= Murder of Zhang Miao =

2010 intentional homicide case in China

On 20 October 2010, 26-year-old Zhang Miao (张妙) was murdered by 21-year-old Yao Jiaxin (药家鑫) in Xi'an, Shaanxi Province, China. Yao fatally stabbed Zhang after injuring her in a traffic collision, out of fear that Zhang might seek financial compensation for the initial accident. Yao injured another two people in a hit and run while fleeing the scene.

Yao was tried for Zhang's murder on 23 March 2011, sentenced to death on 22 April 2011, and executed on 7 June 2011. The case was compared to the earlier Li Gang incident, which occurred four days earlier, causing outrage over alleged preferential treatment of fuerdai in the legal system. Later coverage discussed whether the death penalty was appropriate and the effect negative social media reports had on Yao's trial.

== Summary ==
On the night of 20 October 2010, cafe waitress Zhang Miao was riding her bicycle when she was struck by the car of Yao Jiaxin, a pianist studying at Xi'an Conservatory of Music. Zhang sustained minor injuries. When Yao got out of the car, he found Zhang trying to memorize his licence plate number.
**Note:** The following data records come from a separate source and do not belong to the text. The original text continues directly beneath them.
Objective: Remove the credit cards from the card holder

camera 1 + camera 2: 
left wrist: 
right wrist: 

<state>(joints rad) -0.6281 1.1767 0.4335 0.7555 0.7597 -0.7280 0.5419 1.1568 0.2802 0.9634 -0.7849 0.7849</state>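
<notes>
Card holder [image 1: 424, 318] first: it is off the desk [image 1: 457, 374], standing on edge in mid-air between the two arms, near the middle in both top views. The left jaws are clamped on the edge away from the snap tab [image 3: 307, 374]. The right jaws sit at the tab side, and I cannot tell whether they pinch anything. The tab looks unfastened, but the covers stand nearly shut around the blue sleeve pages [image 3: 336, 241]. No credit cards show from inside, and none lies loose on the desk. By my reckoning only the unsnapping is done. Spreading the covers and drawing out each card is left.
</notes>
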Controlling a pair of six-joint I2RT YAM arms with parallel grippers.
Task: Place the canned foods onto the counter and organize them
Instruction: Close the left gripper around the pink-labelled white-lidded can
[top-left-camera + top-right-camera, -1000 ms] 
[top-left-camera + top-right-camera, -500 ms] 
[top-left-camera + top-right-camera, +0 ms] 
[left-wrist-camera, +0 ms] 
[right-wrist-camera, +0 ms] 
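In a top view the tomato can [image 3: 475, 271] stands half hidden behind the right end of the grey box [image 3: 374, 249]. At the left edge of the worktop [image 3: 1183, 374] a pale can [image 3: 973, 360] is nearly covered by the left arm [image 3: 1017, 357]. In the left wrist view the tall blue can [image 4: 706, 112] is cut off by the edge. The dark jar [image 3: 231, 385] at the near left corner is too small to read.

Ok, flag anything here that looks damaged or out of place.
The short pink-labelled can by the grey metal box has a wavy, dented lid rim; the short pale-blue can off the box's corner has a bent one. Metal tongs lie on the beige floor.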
As he was afraid that Zhang would get him in trouble or ask for compensation over this accident, he took out a knife and stabbed her eight times in the chest and stomach, killing her. When he was trying to escape, he hit two other people on the road and was eventually apprehended. However, the police released him because of lack of evidence. The police did not manage to properly connect the two accidents and charge him with murder until 22 October. Yao confessed on 23 October, saying that he thought Zhang, whom he called a "peasant woman", would have likely not be dissuaded from seeking legal action against him.

Yao was put on trial on 23 March 2011, at the Xi’an Intermediate People's Court. Since he had shown remorse for the murder, it was quite likely that he would escape the death penalty. However, after this case was exposed by the media and discussed heatedly on the internet, most netizens demanded Yao receive the death penalty. A background check into Yao's background by participants of the human flesh search engine revealed that Yao's father was a well-placed military representative in Xi’an, which added to popular resentment of him.

On the other hand, a crime psychologist, Li Meijin, made controversial comments on the case in an interview on China Central Television, which were also maligned by netizens. She posited that Yao's behavior in stabbing the woman eight times was related to his miserable experience of playing piano during his childhood. ‘His behavior of stabbing the victim eight times could have been a mechanical repetition of him hitting the piano keys’, said Li. However, she was seen as an unabashed apologist for Yao. Netizens called her the 'defender of a murderer' and also launched a human flesh search engine to discredit her. Many people also thought that the state media coverage of the case was biased, as it covered only the murderer without any empathy for the victim.

== Discussion ==

=== The education system ===
During the trial, Yao's lawyer pleaded for leniency by saying Yao was a 'model student', with many awards for academic excellence.

This was very ironic and led to heated discussion over the Chinese education system. While most parents only care about children's grades, they care less about their character and moral compass. Such a rigid education deprives children of their natural development and makes them indifferent about life.

=== Abolition of death penalty ===
There was a heated debate on the internet by many public figures about whether capital punishment in China should be abolished. The debate was triggered by the murder case of Yao. According to an online Yahoo survey about whether Yao should get the death penalty, 96.5% (10,710 out of 11,100) of the respondents said that he should. One of the reasons for the widespread public outrage towards Yao is that they were afraid that China would be controlled by jungle law.

== Result of trial and responses ==
Yao was found guilty by the Xi'an Intermediate People's Court, and sentenced to death on 22 April 2011. He appealed the court's decision to the Shaanxi Provincial Higher People's Court, which rejected his appeal on 20 May. The Supreme People's Court reviewed the case and upheld the death sentence, concluded that the first and second trials were without error. 'The motive was extremely despicable, the measures extremely cruel and the consequences extremely serious,' said the SPC. Yao was executed on 7 June 2011. Authorities in China rarely specify the method of execution used; Yao was probably executed by lethal injection.

Public reaction towards the execution varied on the internet. Some claimed that it was a victory for public action over the privileged class, while others considered Yao a victim of cyberstalking/online mobs.